= Beginning of Section =
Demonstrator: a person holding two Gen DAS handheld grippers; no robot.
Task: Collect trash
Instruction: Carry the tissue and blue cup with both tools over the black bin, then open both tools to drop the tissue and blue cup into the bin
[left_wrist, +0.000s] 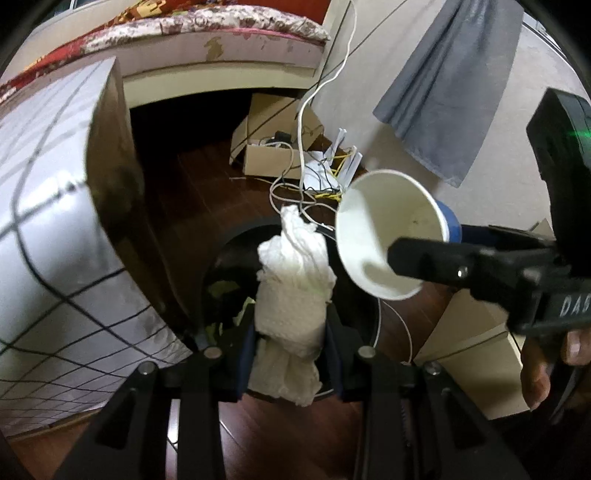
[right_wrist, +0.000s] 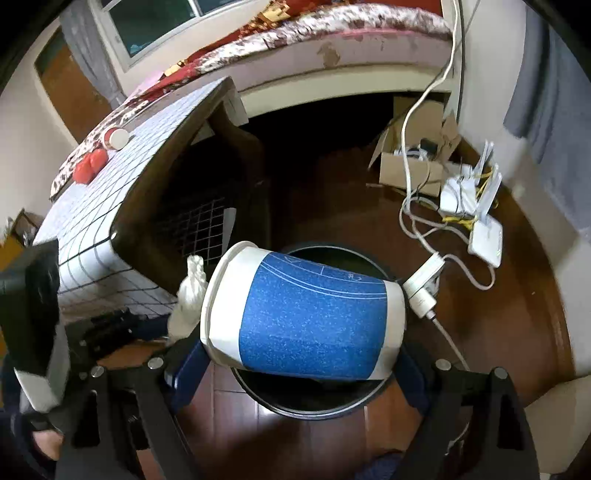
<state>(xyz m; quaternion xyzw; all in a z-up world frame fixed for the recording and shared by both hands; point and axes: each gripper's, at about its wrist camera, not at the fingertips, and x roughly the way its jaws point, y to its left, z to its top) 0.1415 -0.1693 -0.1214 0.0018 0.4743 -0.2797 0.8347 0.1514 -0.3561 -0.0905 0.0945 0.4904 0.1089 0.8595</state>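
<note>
My left gripper (left_wrist: 291, 343) is shut on a crumpled white paper towel (left_wrist: 293, 280) and holds it above the black round bin (left_wrist: 221, 254). My right gripper (right_wrist: 295, 354) is shut on a blue and white paper cup (right_wrist: 306, 314), held sideways over the same bin (right_wrist: 332, 402). In the left wrist view the cup (left_wrist: 388, 236) shows its open mouth, just right of the towel, with the right gripper's finger (left_wrist: 443, 262) across it. In the right wrist view the towel (right_wrist: 188, 295) sticks up left of the cup.
A table with a grid-pattern cloth (left_wrist: 44, 206) stands close on the left. A cardboard box (right_wrist: 410, 166), white cables (right_wrist: 417, 221) and routers (right_wrist: 480, 225) lie on the wooden floor behind the bin. A bed (right_wrist: 332, 37) is at the back. A grey cloth (left_wrist: 454, 81) hangs at right.
</note>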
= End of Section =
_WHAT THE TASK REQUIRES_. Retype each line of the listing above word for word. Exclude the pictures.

_EXERCISE SOLUTION_.
Demonstrator: a person holding two Gen DAS handheld grippers; no robot.
Task: Collect trash
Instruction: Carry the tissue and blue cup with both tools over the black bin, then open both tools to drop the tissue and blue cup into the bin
[left_wrist, +0.000s] 
[right_wrist, +0.000s] 
<state>(xyz m; quaternion xyzw; all in a z-up world frame fixed for the recording and shared by both hands; point and axes: each gripper's, at about its wrist camera, not at the fingertips, and x roughly the way its jaws point, y to its left, z to its top) 0.1415 -0.1693 -0.1214 0.0018 0.4743 -0.2797 0.8347 0.1514 -0.3561 -0.0905 0.0945 0.4904 0.1089 0.8595</state>
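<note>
My left gripper (left_wrist: 291, 343) is shut on a crumpled white paper towel (left_wrist: 293, 280) and holds it above the black round bin (left_wrist: 221, 254). My right gripper (right_wrist: 295, 354) is shut on a blue and white paper cup (right_wrist: 306, 314), held sideways over the same bin (right_wrist: 332, 402). In the left wrist view the cup (left_wrist: 388, 236) shows its open mouth, just right of the towel, with the right gripper's finger (left_wrist: 443, 262) across it. In the right wrist view the towel (right_wrist: 188, 295) sticks up left of the cup.
A table with a grid-pattern cloth (left_wrist: 44, 206) stands close on the left. A cardboard box (right_wrist: 410, 166), white cables (right_wrist: 417, 221) and routers (right_wrist: 480, 225) lie on the wooden floor behind the bin. A bed (right_wrist: 332, 37) is at the back. A grey cloth (left_wrist: 454, 81) hangs at right.
</note>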

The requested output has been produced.